Your answer should consist of the lines in the data below that contain "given".

## [SOURCE MATERIAL]

^^^^

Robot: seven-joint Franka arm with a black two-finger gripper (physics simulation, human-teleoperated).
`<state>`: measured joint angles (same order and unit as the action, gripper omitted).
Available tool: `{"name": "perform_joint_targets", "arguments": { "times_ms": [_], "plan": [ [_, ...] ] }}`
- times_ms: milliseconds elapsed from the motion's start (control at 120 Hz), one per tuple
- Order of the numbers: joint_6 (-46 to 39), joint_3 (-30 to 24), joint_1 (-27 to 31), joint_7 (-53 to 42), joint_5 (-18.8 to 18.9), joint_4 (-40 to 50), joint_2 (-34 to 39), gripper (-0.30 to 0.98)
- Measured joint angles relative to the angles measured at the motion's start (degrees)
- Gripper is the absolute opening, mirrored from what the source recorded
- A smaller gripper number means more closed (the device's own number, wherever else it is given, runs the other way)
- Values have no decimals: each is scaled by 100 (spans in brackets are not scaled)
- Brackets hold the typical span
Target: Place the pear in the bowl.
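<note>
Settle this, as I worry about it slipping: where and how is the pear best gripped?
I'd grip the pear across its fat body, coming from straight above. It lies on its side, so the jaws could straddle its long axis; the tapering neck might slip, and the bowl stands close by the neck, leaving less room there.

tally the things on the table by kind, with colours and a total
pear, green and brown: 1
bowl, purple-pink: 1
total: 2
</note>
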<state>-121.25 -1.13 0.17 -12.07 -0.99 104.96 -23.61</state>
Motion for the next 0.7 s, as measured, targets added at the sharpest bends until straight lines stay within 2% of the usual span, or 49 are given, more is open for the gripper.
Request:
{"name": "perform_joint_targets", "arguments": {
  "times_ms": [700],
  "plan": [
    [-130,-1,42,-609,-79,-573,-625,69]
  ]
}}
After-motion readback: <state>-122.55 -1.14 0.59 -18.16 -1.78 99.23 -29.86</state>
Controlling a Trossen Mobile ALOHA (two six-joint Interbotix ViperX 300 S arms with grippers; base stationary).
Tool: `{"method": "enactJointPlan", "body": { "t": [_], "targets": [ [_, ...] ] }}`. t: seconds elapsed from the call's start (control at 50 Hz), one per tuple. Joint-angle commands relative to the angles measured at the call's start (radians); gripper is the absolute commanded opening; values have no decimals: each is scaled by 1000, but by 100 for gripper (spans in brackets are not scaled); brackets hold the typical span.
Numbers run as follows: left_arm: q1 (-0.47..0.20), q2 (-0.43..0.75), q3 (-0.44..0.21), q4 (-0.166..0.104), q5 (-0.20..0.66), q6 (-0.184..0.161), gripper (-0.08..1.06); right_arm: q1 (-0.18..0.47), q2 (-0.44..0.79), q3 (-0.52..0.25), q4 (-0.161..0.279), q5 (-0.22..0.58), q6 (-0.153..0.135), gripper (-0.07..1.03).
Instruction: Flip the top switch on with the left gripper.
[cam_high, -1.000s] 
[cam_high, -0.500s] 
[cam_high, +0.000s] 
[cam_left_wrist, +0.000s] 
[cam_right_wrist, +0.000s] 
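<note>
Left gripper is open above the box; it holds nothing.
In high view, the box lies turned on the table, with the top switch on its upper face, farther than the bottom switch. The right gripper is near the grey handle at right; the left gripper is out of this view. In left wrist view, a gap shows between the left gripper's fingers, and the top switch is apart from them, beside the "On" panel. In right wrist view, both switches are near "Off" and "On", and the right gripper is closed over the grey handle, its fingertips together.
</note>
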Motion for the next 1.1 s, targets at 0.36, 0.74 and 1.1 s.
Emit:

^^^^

## [EXERCISE OUTPUT]
- A smaller gripper number means more closed (the device's own number, wherever else it is given, runs the other way)
Motion for the next 0.7 s, as measured, targets added at the sharpest bends until straight lines stay within 2% of the usual span, or 49 are given, more is open for the gripper.

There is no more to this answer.